■ ASSIGNMENT: The answer must be every line of the data that holds the word "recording".

┌────────

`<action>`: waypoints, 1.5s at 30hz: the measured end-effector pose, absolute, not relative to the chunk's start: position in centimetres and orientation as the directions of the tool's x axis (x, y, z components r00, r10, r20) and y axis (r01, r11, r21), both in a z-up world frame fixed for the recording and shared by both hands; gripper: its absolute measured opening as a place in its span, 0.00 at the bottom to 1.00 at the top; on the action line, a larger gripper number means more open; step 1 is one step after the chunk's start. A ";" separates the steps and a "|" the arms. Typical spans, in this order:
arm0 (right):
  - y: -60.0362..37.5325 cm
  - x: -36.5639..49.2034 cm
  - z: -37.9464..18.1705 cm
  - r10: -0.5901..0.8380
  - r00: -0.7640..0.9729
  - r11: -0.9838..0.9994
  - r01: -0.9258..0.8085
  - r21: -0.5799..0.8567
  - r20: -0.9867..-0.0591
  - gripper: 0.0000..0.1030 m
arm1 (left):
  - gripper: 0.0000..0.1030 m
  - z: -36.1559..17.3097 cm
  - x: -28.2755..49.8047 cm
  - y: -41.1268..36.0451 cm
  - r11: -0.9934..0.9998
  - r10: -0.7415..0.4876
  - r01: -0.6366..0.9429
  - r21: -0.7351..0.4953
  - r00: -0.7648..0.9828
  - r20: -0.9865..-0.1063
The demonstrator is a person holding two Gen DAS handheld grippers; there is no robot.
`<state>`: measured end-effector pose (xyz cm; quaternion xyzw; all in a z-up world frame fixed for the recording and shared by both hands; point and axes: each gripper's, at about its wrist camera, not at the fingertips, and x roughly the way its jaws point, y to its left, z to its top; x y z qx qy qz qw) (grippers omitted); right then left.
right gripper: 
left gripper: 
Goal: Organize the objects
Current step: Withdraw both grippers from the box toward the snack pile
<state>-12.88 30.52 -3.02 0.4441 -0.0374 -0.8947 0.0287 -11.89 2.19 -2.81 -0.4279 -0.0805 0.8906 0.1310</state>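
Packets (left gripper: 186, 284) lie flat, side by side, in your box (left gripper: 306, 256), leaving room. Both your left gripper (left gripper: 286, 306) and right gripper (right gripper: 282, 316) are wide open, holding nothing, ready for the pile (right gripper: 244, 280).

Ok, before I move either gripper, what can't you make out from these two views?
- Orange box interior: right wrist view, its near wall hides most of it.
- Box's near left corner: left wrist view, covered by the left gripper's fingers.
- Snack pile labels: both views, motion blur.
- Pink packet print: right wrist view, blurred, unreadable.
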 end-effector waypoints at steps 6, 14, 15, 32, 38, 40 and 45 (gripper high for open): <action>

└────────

■ RESPONSE TO THIS EXERCISE:
`<action>`: waypoints, 1.5s at 30hz: the measured end-effector pose, absolute, not relative to the chunk's start: position in centimetres and orientation as the directions of the tool's x axis (x, y, z components r00, r10, r20) and y axis (r01, r11, r21), both in a z-up world frame fixed for the recording and shared by both hands; gripper: its absolute measured opening as a place in its span, 0.00 at the bottom to 1.00 at the top; on the action line, a larger gripper number means more open; step 1 is one step after the chunk's start. A ";" separates the steps and a "|" the arms. Typical spans, in this order:
`<state>`: measured end-effector pose (xyz cm; quaternion xyzw; all in a z-up world frame fixed for the recording and shared by both hands; point and axes: each gripper's, at about its wrist camera, not at the fingertips, and x roughly the way its jaws point, y to its left, z to its top; x y z qx qy qz qw) (grippers omitted); right then left.

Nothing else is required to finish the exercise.